(Ripped Up or Popped Up) was a 2014 outdoor temporary sculpture located in Széchenyi Square in Budapest, Hungary, by Ervin Hervé-Lóránth. The artwork depicted a giant man emerging from the earth, and was installed as part of the 2014 Art Market Budapest.

Background
The art piece was displayed on the grounds of Gresham Palace during the Art Market Budapest Festival. The art became an internet sensation.

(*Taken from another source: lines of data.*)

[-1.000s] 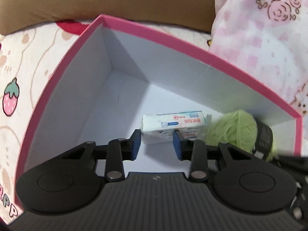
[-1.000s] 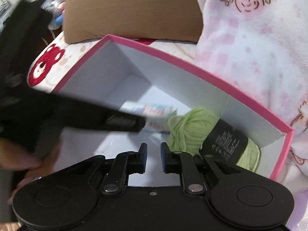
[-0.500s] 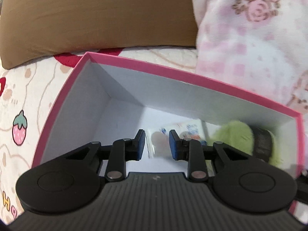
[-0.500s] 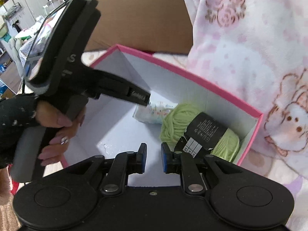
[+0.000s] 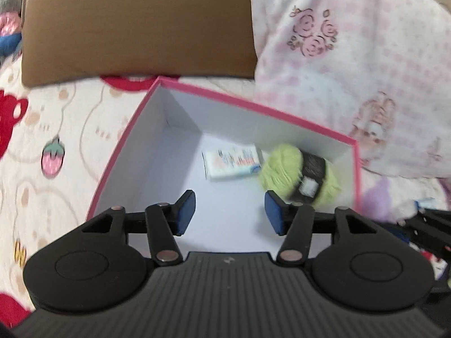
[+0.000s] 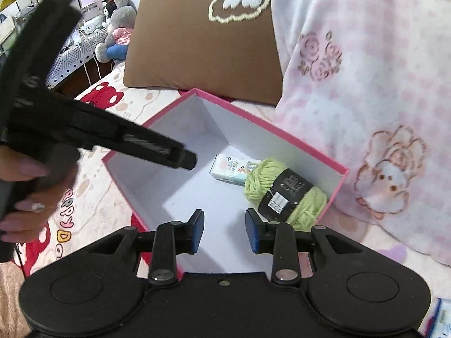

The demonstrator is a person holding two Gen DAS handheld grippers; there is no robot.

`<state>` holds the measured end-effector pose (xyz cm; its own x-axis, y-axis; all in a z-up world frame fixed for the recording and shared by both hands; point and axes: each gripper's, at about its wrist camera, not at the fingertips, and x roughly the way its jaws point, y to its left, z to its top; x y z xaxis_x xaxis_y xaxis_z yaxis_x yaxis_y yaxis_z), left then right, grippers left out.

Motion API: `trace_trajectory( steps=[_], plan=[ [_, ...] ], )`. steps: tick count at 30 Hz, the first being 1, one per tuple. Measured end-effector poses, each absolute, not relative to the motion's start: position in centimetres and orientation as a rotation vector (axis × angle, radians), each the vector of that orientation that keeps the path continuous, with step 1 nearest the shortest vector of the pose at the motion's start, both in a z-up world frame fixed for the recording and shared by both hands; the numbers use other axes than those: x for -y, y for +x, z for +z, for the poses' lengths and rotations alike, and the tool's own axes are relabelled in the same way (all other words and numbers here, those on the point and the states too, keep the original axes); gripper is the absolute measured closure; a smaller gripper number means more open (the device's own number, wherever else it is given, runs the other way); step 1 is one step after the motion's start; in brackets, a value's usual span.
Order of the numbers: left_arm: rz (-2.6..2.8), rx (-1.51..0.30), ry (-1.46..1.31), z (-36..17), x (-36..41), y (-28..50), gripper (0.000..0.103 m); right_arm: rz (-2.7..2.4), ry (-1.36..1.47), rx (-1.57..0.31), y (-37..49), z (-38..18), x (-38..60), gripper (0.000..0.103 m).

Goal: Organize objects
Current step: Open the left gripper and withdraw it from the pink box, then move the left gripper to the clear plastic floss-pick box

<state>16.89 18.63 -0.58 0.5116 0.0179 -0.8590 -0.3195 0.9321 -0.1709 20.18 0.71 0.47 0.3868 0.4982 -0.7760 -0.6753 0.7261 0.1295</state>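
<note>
Box: a pink-rimmed box (image 6: 270, 124) with white inside walls stands open on the printed bedsheet (image 5: 56, 129), in the middle of both views.
Yarn: a light green yarn ball (image 6: 287, 191) with a black label lies inside the box, in its right corner, against the wall.
Packet: a small white packet (image 6: 234, 167) with coloured print lies flat on the box floor, just left of the yarn and touching it.
Left gripper: the left gripper (image 5: 229, 211) is above the box floor at the lower centre of its view; its jaws are opening and nothing is between the blue pads (image 5: 186, 211).
Right gripper: the right gripper (image 6: 224, 232) is over the near edge of the box; its jaws are opening too, with nothing between them.
Hand: a hand (image 6: 31, 194) at the left edge of the right wrist view holds the left gripper's handle.
Behind: a brown pillow (image 5: 135, 28) at upper centre, a pink blanket (image 5: 352, 70) at the right.
</note>
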Motion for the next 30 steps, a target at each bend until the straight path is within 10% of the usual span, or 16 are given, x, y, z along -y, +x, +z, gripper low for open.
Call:
trace_trajectory(
  steps=[15, 30],
  plan=[
    [0.107, -1.001, -0.287, 5.6, -13.9, 7.9, 0.025, 0.713, -0.198, -0.838, 13.9, 5.4, 4.8, 0.016],
    [0.065, -0.953, -0.237, 8.8, -9.6, 3.2, 0.009, 0.676, -0.256, -0.785, 7.9, 7.9, 9.8, 0.015]
  ],
)
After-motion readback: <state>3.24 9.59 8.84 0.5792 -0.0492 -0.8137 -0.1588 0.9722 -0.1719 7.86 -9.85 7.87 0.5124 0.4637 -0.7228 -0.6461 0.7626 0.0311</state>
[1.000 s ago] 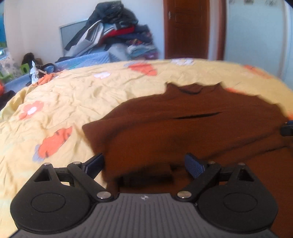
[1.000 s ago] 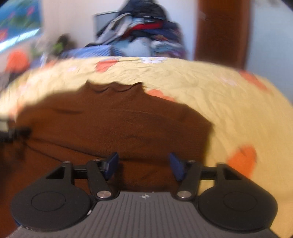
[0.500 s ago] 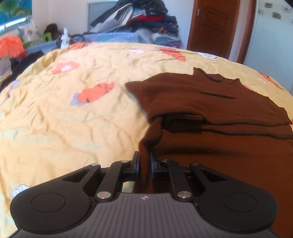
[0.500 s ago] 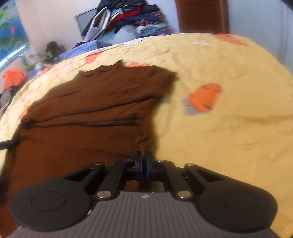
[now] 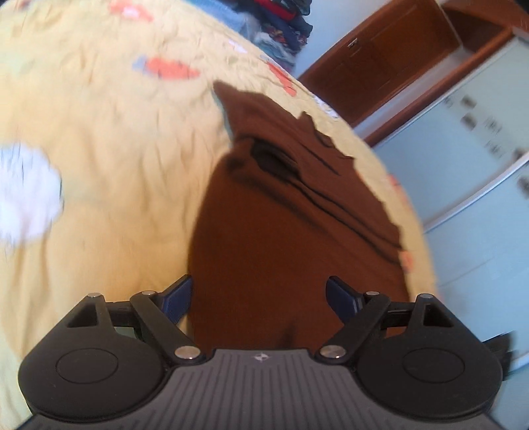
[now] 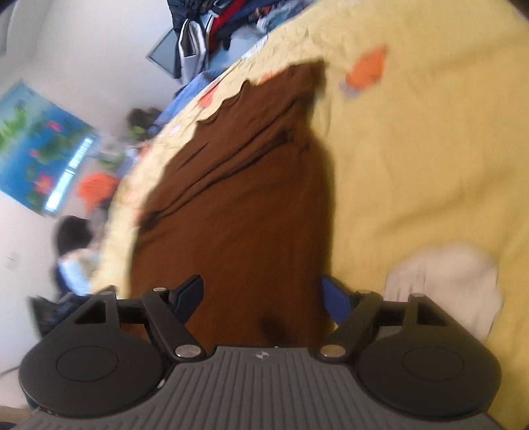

Hungarian artist constructed the giant sculpture out of polystyrene and it was installed in 2014. The artist called the work an extremely large example of contemporary art.

Sculpture
The sculpture was  a collaboration between Artist Ervin Herve-Loranth and Gallery Out of Home. It was considered temporary because it was made from polystyrene. The sculpture shows a giant with an angry face who appears to be waking up and coming out from under the earth. It is colored in grays which blend well with the earth. The exhibit invited visitors to interact and take selfies. 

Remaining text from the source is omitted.